SUPPLIED INFORMATION:
====================
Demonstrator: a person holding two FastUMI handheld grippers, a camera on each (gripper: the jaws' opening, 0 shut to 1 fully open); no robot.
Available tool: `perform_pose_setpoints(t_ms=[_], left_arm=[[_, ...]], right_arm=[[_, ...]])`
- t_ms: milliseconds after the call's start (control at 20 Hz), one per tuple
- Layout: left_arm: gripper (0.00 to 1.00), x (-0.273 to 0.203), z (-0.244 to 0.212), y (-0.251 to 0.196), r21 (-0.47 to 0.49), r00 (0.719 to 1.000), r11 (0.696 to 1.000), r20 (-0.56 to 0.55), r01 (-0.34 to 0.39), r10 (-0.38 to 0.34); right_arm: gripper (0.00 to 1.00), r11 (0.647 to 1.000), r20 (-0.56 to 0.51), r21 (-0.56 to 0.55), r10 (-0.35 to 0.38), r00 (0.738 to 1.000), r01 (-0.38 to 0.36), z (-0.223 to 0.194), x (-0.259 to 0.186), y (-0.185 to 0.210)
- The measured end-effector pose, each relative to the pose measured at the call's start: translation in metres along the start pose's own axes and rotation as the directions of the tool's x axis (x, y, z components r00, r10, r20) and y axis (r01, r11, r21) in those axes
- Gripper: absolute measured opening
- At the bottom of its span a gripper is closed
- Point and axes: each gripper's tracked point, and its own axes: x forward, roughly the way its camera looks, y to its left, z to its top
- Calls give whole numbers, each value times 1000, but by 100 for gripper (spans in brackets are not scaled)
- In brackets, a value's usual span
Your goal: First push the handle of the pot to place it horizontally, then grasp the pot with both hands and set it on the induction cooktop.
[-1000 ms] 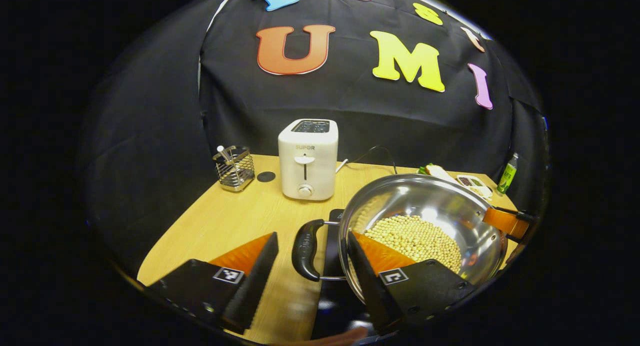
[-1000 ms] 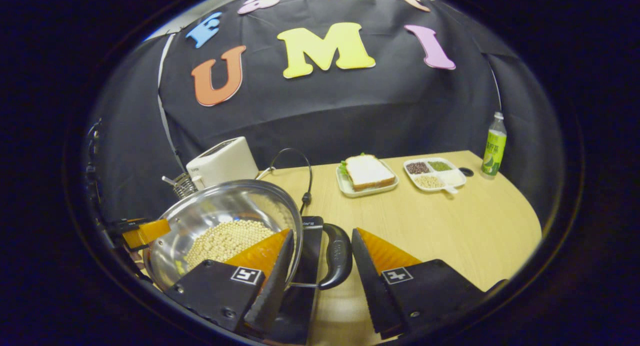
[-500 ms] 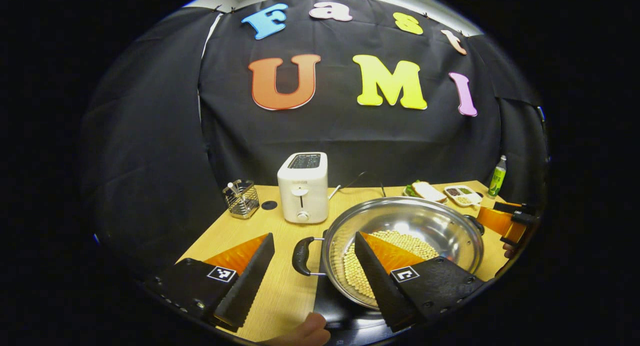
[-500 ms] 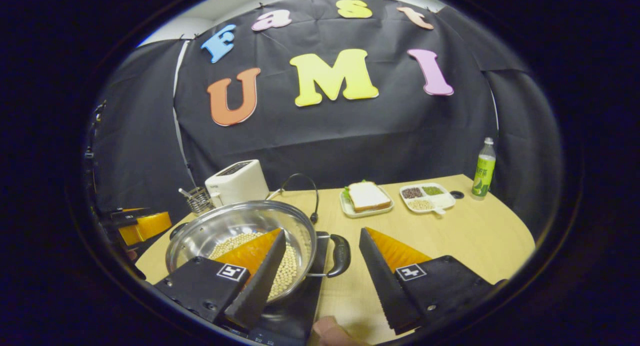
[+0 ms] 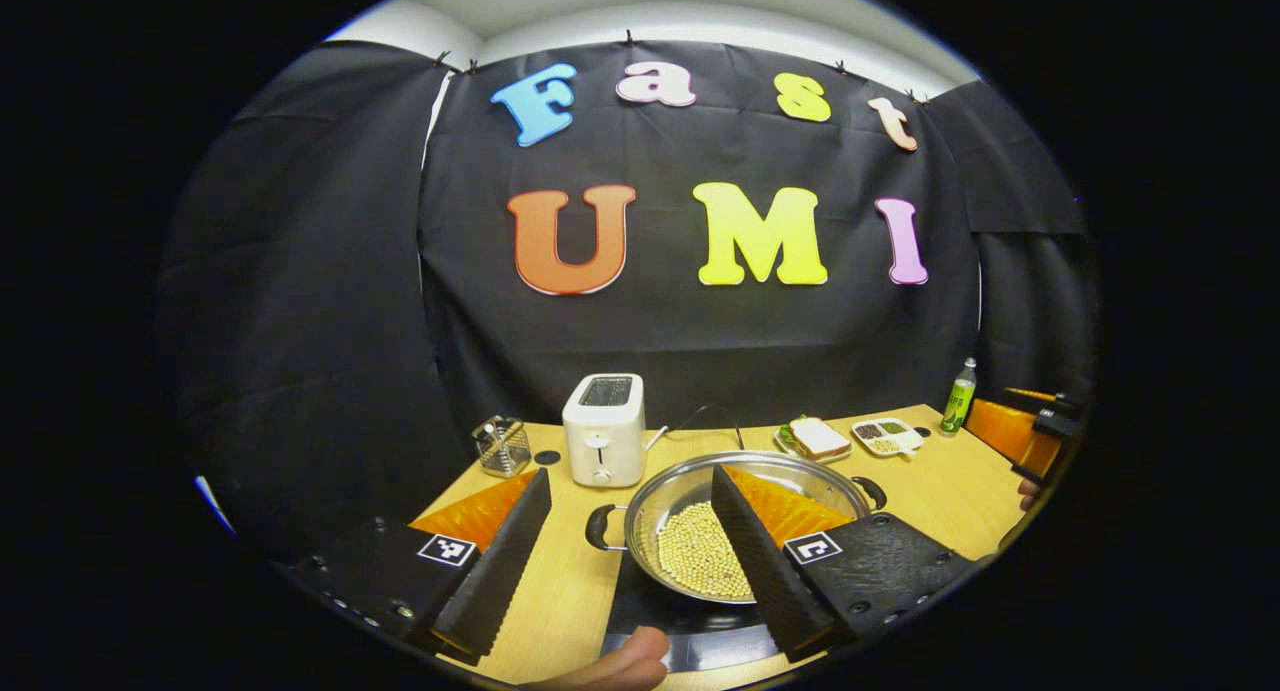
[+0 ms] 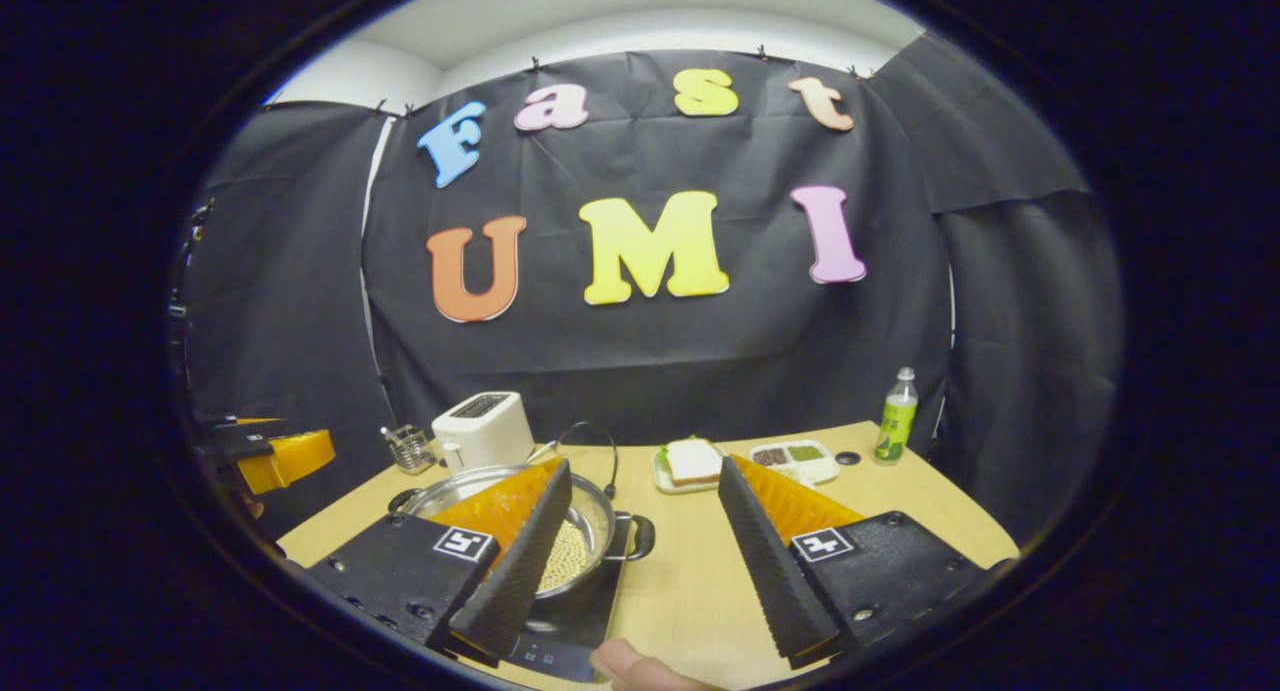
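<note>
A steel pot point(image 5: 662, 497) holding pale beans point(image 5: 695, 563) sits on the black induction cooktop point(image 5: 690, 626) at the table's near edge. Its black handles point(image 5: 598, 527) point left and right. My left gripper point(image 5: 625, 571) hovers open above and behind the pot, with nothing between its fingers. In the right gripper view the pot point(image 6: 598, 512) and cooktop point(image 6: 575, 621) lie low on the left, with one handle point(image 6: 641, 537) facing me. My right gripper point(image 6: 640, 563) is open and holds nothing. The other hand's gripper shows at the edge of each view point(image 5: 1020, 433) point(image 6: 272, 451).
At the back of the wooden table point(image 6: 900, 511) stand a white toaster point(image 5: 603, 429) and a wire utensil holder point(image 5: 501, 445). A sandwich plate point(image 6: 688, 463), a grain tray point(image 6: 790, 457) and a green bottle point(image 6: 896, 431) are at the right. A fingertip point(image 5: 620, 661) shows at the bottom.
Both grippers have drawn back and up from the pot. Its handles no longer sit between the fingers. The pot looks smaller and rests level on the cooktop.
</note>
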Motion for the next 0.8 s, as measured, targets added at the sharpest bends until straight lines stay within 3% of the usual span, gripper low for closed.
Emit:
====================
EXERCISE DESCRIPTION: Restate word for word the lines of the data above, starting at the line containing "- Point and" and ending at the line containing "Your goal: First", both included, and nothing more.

REPLY:
- Point and axes: each gripper's tracked point, and its own axes: x forward, roughly the way its camera looks, y to its left, z to its top
- Calls give whole numbers, each value times 1000, but by 100 for gripper (spans in brackets are not scaled)
- In brackets, a value's usual span
Your goal: First push the handle of the pot to place it horizontally, then grasp the pot with both hands and set it on the induction cooktop.

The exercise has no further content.